Finding Joy in the Midst of Anguish
December 7, 2017 | by: Dale Thiele | 0 Comments
Posted in: Pastoral Encouragement
The birth of Christ, perhaps, was the most promised and anticipated event in the history of mankind. For centuries, the Jews heard and held onto prophecies of one to come who would bring deliverance, justice, peace, and a kingdom. Part of the wonder of Christmas is seeing those prophecies fulfilled in the birth of Christ. God promised, and God fulfilled. Our faith in the promise-keeping God is bolstered by celebrating the “good news of great joy” of the birth of Christ. This month, let’s consider a few of those Old Testament promises and their fulfillment in Christ. This is part two of a four-part series.
I suspect that Jeremiah 31:15 was not considered to be prophetic, foretelling what was to come, for the first listeners. The Babylonian Empire had been attacking Judah and the city of Jerusalem in waves between 605 and 586 BC. Jeremiah foretold of this impending doom. Chapter 31 is a word of encouragement in the midst of the tragedy. God promises to “turn their mourning into joy,” and that “your children shall come back to their own country” (v. 13 & 17). And the clearest declarations of the New Covenant promises come in 31:31-34.

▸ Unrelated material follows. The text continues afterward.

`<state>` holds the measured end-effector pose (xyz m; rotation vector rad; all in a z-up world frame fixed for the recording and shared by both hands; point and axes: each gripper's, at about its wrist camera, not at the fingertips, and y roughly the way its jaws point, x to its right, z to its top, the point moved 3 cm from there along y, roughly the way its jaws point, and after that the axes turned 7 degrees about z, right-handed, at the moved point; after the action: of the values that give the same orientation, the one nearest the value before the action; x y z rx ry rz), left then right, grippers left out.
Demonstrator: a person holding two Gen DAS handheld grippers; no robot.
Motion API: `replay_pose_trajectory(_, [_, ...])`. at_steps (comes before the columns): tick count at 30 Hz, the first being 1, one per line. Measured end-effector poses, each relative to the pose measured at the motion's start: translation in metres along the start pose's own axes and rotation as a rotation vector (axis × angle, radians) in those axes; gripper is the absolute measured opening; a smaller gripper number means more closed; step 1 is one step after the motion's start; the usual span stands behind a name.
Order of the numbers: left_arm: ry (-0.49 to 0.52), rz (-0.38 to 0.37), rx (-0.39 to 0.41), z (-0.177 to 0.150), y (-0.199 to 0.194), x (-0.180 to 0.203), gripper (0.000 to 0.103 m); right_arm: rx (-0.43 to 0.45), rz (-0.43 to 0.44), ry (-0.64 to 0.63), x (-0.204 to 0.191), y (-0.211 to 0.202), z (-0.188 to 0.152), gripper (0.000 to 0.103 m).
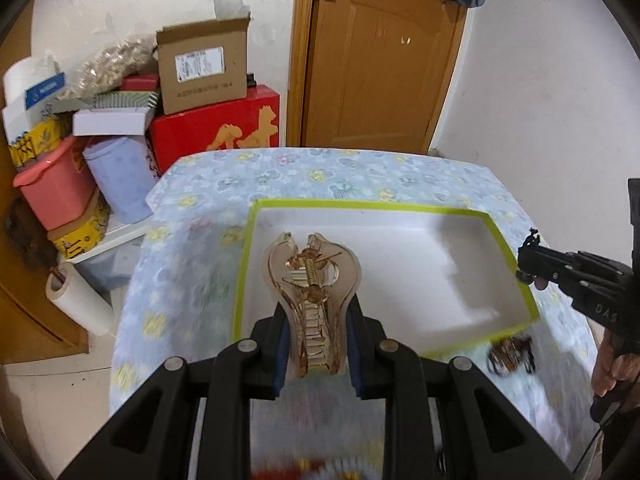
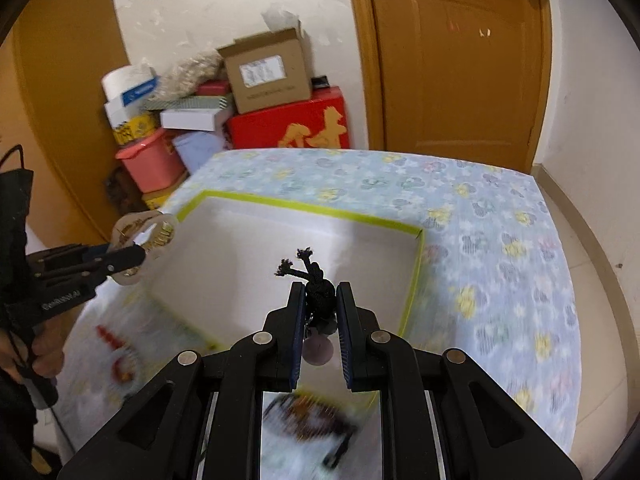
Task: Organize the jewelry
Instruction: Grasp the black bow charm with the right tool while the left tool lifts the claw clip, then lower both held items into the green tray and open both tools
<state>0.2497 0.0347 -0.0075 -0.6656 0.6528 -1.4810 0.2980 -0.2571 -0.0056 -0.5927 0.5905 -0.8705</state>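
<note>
Clips (image 1: pixel 313 304): two; tray (image 1: pixel 508 242): one

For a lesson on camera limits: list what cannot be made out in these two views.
- Dark clip on the table, left view: blurred; right view: blurred, partly behind the gripper body.
- Red items, right view: blurred, unidentifiable.
- Pendant under the black cord, right view: small, partly hidden by the right gripper.

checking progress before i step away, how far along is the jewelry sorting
Done: nothing; the white box looks empty. In hand: left gripper clamps a translucent hair claw; right gripper pinches a black knotted cord. Left: a dark hair clip and a red piece on the tablecloth.
</note>
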Motion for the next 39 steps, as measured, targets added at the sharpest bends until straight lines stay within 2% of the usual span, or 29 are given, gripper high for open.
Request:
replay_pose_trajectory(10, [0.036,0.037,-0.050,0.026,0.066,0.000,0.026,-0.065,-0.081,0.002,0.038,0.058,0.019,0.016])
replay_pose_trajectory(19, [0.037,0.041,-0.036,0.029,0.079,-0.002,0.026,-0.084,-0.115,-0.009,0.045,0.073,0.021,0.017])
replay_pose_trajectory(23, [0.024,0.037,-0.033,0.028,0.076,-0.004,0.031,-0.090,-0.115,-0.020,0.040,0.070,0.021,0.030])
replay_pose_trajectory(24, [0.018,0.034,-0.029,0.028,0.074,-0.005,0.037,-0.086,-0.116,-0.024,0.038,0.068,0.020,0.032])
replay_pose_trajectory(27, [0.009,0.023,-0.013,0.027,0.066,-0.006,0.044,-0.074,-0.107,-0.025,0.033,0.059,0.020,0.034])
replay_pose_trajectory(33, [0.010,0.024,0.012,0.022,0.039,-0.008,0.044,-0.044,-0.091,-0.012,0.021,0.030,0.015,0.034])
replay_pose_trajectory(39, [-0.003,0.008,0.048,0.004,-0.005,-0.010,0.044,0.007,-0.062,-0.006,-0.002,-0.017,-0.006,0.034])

In light of the hopeful promises of Jeremiah 31, verse 15 seems to be out of place. We read, “Thus says the LORD: ‘A voice is heard in Ramah, lamentation and bitter weeping. Rachel is weeping for her children; she refuses to be comforted for her children, because they are no more.’”
Ramah was a city located about five to six miles north of Jerusalem. It served as a regrouping location for the exiles as they were being led along the road north to the Assyrian and Babylonian empires. You can imagine that Ramah was associated with the memories of tragedy. The discovery that loved ones had been killed. Reality of exile sinking in. Being separated from loved ones. Lamentation and bitter weeping.
Rachel, being one of the wives of Jacob and mother of three of the tribes of Israel (Ephraim, Manasseh, and Benjamin), represents all mothers who lose their children. The grief is devastating.
What is verse 15 doing in the middle of a chapter of hopeful promises? It serves as a bitter reminder that while God has glorious plans for a redeemed and restored future, his people still live in a world broken by sin and the curse. Jeremiah 31:15 describes vividly the present reality of the people of Jerusalem in 600-586 BC. This is why I suspect no one in the 6th century BC heard it as foretelling.
Matthew, however, uses this verse to explain the wretched event of Herod having baby boys killed in Bethlehem. In fact, Matthew says, “Then was fulfilled what was spoken by the prophet Jeremiah…” (2:17). Fulfilled? Wasn’t it “fulfilled” in the 6th century BC? What could Matthew mean by this?
- Matthew uses Jeremiah 31:15 as typology. Biblical typology understands that certain events and people from the Old Testament serve as a pattern or template for New Testament experience. We can find the template of the world ravaged by sin and the consequences of sin recurring throughout Scripture. But this particular tragedy of the slaughter of children finds its greatest parallel in the brutal attacks of the Babylonians on Jerusalem. In a sense, Matthew is saying, “It’s happening again! Even at the birth of the Savior, the world still is ravaged by sin.”
- By quoting verse 15, Matthew invites the readers to think of the whole scope of Jeremiah 31. The original intent of Jeremiah 31 was to give hope to a people who were losing hope in the midst of tragedy. The tragedy of the destruction of Jerusalem and exile was not the final word or act for the people of God. God had greater plans of restoration and redemption. God even had plans to remedy the sinfulness of his people. Matthew “interprets” the Herod event by drawing attention to Jeremiah 31. He says that, while Herod is powerful to destroy life, God is still more powerful, and God’s plans cannot be thwarted. The birth of Jesus, interjecting this sinful world, is God’s active fulfillment of Jeremiah 31 to rescue his people from the tragic consequences of sin.
Matthew wants his readers (us!) to not lose sight of the hope we have in the birth of Christ, even while we endure tragedy. We’re reminded, at the birth of Christ, that Jesus entered this sin-stricken world as God with us. God does not leave us in our sorrow, but enters into it with us in order to bring hope. The death of those boys in Bethlehem was not the end of the story, just as much as any tragedy we face is not the end of our story. God is working for our joy even in the midst of anguish.